Take the lines below from the first through the one that contains "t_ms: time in" and copy them exactly.
=======
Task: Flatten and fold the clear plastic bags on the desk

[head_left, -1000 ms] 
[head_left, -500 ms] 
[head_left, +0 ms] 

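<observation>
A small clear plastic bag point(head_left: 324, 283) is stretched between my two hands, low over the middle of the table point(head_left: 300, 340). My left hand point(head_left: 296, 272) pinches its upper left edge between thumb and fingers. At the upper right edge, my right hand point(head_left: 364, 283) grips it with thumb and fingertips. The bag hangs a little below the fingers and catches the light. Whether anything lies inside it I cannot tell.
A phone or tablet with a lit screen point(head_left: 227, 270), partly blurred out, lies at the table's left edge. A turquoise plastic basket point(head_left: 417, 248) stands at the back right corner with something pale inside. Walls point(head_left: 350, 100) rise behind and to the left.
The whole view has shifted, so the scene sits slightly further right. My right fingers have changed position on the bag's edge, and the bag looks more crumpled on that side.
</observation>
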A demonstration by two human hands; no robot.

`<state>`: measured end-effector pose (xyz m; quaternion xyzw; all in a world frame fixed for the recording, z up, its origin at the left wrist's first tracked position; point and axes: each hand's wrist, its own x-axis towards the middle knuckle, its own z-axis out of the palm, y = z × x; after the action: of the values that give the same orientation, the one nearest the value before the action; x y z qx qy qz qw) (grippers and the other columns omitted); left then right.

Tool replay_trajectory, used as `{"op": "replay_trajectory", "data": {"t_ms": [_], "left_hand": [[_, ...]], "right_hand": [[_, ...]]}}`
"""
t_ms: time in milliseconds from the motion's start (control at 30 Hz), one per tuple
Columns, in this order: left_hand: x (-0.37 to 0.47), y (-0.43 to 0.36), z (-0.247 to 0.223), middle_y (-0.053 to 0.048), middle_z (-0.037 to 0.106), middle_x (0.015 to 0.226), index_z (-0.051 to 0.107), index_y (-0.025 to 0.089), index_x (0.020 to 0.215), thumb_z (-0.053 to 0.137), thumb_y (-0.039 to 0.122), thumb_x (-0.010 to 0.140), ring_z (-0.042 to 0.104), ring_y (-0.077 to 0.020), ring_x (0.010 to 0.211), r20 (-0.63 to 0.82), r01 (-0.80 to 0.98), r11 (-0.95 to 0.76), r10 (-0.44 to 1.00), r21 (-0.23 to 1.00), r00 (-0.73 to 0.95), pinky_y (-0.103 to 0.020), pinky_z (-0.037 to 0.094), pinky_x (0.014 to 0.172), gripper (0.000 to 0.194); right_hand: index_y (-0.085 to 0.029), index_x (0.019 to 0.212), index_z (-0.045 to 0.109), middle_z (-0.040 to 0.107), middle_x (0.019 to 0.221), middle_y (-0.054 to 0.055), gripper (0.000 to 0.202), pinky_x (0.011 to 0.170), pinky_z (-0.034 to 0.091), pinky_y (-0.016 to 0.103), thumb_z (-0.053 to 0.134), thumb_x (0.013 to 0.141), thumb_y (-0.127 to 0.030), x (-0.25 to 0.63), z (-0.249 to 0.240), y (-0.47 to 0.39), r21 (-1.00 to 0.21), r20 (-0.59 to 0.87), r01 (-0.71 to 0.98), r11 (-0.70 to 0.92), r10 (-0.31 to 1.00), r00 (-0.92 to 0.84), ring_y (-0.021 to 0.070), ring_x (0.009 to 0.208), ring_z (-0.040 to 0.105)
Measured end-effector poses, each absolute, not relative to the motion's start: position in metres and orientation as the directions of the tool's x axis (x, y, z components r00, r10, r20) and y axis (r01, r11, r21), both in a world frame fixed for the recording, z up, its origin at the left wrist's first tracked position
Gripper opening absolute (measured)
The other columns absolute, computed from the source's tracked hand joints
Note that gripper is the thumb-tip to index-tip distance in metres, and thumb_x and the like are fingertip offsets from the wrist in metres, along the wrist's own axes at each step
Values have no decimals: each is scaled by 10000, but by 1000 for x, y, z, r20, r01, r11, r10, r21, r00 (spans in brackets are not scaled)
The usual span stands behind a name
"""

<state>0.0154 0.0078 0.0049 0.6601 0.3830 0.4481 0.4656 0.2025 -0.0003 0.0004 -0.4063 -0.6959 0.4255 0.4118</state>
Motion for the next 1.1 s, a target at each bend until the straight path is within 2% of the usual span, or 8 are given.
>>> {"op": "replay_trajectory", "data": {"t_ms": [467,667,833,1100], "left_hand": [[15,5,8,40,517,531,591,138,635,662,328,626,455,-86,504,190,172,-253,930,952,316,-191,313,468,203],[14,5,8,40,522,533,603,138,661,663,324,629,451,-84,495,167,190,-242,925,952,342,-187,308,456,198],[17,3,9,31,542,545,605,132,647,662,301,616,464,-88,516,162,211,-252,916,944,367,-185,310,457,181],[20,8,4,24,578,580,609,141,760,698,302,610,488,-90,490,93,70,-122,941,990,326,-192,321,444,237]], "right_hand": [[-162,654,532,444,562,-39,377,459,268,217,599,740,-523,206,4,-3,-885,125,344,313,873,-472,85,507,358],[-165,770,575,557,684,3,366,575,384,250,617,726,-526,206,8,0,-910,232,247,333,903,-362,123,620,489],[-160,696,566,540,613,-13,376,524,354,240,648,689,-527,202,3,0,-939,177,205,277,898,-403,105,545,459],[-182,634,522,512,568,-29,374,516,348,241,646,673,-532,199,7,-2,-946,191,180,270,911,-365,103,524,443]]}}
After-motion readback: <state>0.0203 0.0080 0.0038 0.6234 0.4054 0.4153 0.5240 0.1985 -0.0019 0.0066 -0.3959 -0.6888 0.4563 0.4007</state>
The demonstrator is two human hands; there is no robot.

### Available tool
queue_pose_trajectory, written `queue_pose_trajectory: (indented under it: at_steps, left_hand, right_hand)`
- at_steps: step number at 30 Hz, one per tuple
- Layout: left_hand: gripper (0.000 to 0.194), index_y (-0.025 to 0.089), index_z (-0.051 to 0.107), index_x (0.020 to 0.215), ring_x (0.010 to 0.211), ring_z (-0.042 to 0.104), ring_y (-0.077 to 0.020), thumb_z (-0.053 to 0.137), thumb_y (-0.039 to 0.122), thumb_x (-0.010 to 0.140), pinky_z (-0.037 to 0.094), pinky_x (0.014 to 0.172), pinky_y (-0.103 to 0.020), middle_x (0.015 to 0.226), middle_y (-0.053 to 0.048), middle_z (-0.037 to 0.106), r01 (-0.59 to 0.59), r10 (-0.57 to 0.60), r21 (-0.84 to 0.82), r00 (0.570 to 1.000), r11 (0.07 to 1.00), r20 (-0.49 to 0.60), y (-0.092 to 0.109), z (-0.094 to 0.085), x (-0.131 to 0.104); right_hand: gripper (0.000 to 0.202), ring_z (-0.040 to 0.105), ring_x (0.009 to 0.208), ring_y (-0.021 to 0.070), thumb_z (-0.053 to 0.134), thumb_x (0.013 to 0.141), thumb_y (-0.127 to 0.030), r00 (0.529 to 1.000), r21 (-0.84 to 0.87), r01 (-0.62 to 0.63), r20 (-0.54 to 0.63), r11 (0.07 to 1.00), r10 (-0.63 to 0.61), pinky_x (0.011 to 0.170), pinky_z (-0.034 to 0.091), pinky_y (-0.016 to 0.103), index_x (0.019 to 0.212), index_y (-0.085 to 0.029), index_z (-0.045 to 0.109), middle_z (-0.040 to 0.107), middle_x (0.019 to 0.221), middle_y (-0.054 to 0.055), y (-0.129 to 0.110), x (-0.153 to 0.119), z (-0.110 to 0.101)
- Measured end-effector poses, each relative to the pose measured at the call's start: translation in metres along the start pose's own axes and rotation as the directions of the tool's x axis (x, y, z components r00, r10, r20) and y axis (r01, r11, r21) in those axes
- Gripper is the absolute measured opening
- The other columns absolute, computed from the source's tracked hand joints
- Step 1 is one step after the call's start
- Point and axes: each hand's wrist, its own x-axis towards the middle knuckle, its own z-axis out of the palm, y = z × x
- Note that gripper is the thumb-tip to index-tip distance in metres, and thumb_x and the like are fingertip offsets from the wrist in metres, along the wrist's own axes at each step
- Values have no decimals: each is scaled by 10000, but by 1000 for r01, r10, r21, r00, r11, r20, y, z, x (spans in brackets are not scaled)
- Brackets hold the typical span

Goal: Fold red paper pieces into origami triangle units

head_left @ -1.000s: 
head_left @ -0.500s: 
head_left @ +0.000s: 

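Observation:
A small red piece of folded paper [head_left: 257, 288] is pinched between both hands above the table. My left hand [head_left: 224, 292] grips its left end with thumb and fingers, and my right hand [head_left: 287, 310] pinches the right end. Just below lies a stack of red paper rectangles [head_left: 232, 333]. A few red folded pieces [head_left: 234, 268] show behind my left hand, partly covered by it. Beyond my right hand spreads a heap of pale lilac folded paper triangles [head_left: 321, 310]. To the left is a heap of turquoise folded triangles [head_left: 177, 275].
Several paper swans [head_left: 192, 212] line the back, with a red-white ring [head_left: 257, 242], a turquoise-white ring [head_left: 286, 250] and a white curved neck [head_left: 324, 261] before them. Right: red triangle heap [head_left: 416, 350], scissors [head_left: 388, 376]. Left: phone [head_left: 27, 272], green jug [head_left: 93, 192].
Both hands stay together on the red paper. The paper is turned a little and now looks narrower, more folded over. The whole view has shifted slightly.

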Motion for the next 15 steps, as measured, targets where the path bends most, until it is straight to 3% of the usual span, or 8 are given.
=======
Reply »
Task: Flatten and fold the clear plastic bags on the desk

[head_left, -1000 ms] 
[head_left, -500 ms] 
[head_left, +0 ms] 

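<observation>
A small clear plastic bag point(head_left: 324, 283) is stretched between my two hands, low over the middle of the table point(head_left: 300, 340). My left hand point(head_left: 296, 272) pinches its upper left edge between thumb and fingers. At the upper right edge, my right hand point(head_left: 364, 283) grips it with thumb and fingertips. The bag hangs a little below the fingers and catches the light. Whether anything lies inside it I cannot tell.
A phone or tablet with a lit screen point(head_left: 227, 270), partly blurred out, lies at the table's left edge. A turquoise plastic basket point(head_left: 417, 248) stands at the back right corner with something pale inside. Walls point(head_left: 350, 100) rise behind and to the left.
The whole view has shifted, so the scene sits slightly further right. My right fingers have changed position on the bag's edge, and the bag looks more crumpled on that side.
</observation>
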A demonstration by two human hands; no robot.

`<state>`: measured end-effector pose (xyz m; quaternion xyzw; all in a world frame fixed for the recording, z up, its origin at the left wrist's first tracked position; point and axes: each hand's wrist, its own x-axis towards the middle knuckle, its own z-axis out of the palm, y = z × x; after the action: of the values that give the same orientation, the one nearest the value before the action; x y z qx qy qz qw) (grippers and the other columns omitted); left then right.

Tool replay_trajectory, used as `{"op": "replay_trajectory", "data": {"t_ms": [_], "left_hand": [[_, ...]], "right_hand": [[_, ...]]}}`
"""
t_ms: time in milliseconds from the motion's start (control at 30 Hz), one per tuple

No further work remains on the exercise.